CHARLES H. HENNEKENS, M.D., Dr.P.H., is Eugene Braunwald Professor of Medicine and professor of ambulatory care and prevention at Harvard Medical School, professor of epidemiology at Harvard School of Public Health, and chief of the Division of Preventive Medicine at Brigham and Women's Hospital. He received his M.D. from Cornell University Medical College and his M.P.H. and Dr.P.H. from the Harvard School of Public Health. Dr. Hennekens is president of the American Epidemiological Society, past president of the Society for Epidemiologic Research, and is a member of the Association of American Physicians. He has served as editor-in-chief of the American Journal of Preventive Medicine and founding editor-in-chief of the Annals of Epidemiology. Dr. Hennekens is a fellow of the American College of Preventive Medicine and the American College of Epidemiology, and is a member of the Food and Nutrition Board. His awards include the Bruce Award from the American College of Physicians, the Lilienfeld Award from American College of Epidemiology, and the 1996 American Col-
lege of Nutrition Award. Dr.
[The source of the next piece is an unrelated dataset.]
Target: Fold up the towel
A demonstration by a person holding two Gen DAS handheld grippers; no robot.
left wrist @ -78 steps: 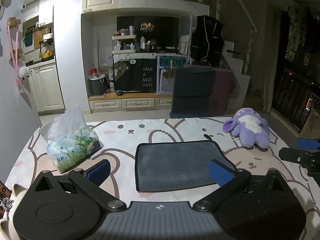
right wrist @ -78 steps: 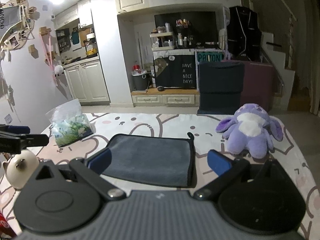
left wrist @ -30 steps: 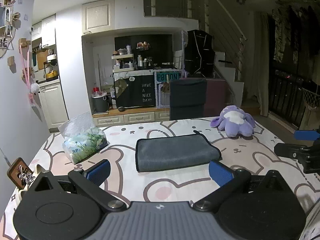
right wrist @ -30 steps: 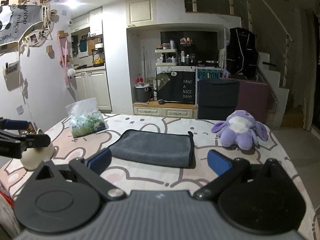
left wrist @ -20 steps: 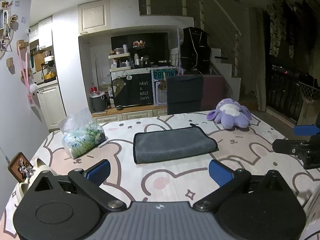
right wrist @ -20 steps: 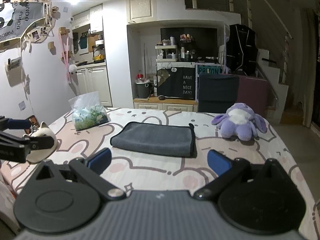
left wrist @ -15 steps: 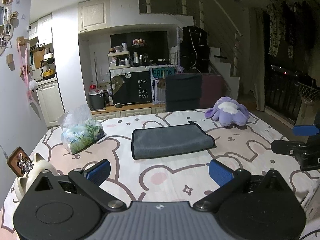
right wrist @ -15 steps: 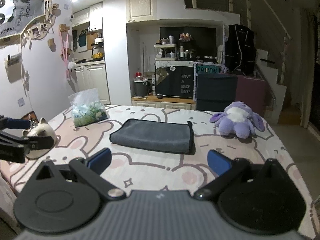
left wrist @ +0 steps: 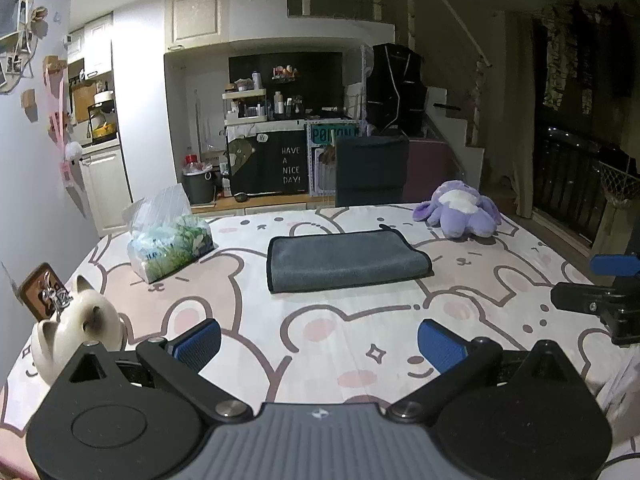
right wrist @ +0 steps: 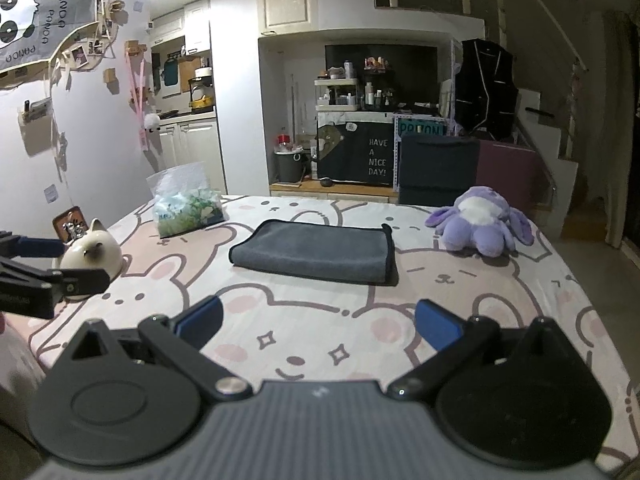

Hennekens is the principal or coprincipal investigator for several large, long-term observational studies and trials, including the Physician's Health Study and the Women's Health Study.
MICHAEL F. HOLICK, M.D., Ph.D., is professor of medicine, dermatology and physiology; chief of the Endocrinology, Nutrition and Diabetes Program; director for the General Clinical Research Center; and director of the Bone Health Care Clinic at Boston University Medical Center. He received his Ph.D. and M.D. from the University of Wisconsin. Dr. Holick has dedicated his career to understanding the biologic importance of vitamin D for human health. He determined how vitamin D is made in the skin during exposure to sunlight and established the importance of casual exposure to sunlight as a way for humans to obtain their vitamin D requirement. Dr. Holick pioneered the concept of using activated vitamin D for the treatment of psoriasis. He has received numerous awards for his innovative clinical and basic research activities. He serves on a number of editorial boards, has served as a consultant to NASA, and is a member of the NASA Life and Microgravity Sciences and Applications Advisory Committee.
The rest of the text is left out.